Wednesday, 14 May 2025, 6:19 am

    Petron reports 21% increase in 1H revenue on strong volume growth

    Petron Corp., the oil company under the San Miguel Group, said Tuesday first-half revenue climbed 21 percent year-on-year to P444.5 billion, fueled by increased sales and a favorable retail environment in both the Philippines and Malaysia.

    In the first six months this year, Petron posted sales volume of 69.1 million barrels, up 20 percent. Sales volume reached 44.4 million barrels in the Philippines, marking a 27 percent increase, while Malaysia saw a 9 percent rise, totaling 24.7 million barrels.

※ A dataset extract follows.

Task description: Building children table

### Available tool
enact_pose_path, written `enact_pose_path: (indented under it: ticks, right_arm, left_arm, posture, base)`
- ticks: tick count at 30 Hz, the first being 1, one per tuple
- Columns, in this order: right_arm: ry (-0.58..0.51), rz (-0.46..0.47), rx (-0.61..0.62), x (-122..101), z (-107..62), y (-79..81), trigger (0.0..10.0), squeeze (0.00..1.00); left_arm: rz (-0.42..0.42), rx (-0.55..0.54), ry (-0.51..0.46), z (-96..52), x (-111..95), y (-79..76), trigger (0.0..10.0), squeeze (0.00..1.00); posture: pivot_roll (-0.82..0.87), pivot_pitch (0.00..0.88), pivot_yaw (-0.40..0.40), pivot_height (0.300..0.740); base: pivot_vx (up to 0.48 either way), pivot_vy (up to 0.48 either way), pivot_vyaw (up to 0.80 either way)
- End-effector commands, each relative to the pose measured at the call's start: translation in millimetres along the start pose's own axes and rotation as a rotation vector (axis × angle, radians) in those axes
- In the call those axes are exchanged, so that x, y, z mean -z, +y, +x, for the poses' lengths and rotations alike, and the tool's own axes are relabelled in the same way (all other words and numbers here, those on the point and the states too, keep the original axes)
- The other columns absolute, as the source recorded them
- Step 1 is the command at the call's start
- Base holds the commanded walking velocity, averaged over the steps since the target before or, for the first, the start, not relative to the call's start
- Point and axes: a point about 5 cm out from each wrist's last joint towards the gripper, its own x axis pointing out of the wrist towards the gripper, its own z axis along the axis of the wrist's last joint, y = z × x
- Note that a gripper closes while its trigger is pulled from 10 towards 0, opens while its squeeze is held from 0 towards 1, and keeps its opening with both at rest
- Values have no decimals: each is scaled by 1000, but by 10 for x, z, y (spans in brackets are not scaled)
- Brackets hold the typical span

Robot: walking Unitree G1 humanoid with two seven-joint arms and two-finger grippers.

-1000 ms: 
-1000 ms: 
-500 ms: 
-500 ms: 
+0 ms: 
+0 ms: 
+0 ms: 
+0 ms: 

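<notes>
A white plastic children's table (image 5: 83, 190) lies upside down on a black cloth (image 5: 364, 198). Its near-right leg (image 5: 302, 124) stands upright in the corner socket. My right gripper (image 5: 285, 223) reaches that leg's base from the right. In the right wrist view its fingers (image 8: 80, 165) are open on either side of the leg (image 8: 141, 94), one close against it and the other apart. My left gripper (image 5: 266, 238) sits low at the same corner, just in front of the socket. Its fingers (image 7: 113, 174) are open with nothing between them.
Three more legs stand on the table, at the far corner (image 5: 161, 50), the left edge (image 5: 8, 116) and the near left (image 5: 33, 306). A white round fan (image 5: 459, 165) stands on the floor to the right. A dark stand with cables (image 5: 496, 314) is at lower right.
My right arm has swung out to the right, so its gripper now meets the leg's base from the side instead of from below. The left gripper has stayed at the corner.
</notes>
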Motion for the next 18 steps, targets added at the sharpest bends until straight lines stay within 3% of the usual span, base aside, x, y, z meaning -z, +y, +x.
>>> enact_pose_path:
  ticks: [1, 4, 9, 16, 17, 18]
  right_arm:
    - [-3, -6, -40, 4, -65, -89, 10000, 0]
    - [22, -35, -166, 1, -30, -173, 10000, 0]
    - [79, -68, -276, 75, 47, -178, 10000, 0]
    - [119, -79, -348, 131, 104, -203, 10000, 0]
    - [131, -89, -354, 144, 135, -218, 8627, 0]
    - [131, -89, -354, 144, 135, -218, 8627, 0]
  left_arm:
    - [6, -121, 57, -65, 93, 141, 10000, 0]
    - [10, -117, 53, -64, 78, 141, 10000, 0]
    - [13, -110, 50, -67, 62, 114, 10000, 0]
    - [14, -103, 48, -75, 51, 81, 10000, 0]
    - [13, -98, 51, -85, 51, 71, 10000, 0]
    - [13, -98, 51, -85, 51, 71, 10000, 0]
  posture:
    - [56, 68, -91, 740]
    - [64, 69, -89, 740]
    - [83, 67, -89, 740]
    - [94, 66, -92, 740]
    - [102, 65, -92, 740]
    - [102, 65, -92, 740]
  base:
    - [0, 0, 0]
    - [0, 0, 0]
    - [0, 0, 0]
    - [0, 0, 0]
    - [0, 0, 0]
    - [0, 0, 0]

    Retail sales grew 10 percent during the period, driven by a network of 2,600 gas stations across both countries. Additionally, sales to industrial accounts increased by 6 percent, fueled by higher demand for jet fuel and cooking gas.

    Crude oil prices have been buoyed by ongoing tensions in the Middle East, with the average price rising 5 percent to USD83 per barrel in the first half of the year.

    Operating income also saw an improvement, up 8 percent to P17.3 billion, benefiting from enhanced profit margins.

    “Our prudent and strategic approach continues to pay off amidst challenging economic conditions,” said Ramon Ang, Petron president and CEO. “We have regained our competitive edge in crucial sectors and earned the trust of more customers. Our ongoing focus is on enhancing the quality of our products and services while delivering excellent value to our shareholders,” he added.

    Petron Corp. remains a leading player in the oil industry, leveraging its extensive network and strategic market positioning to navigate fluctuating global conditions and drive growth.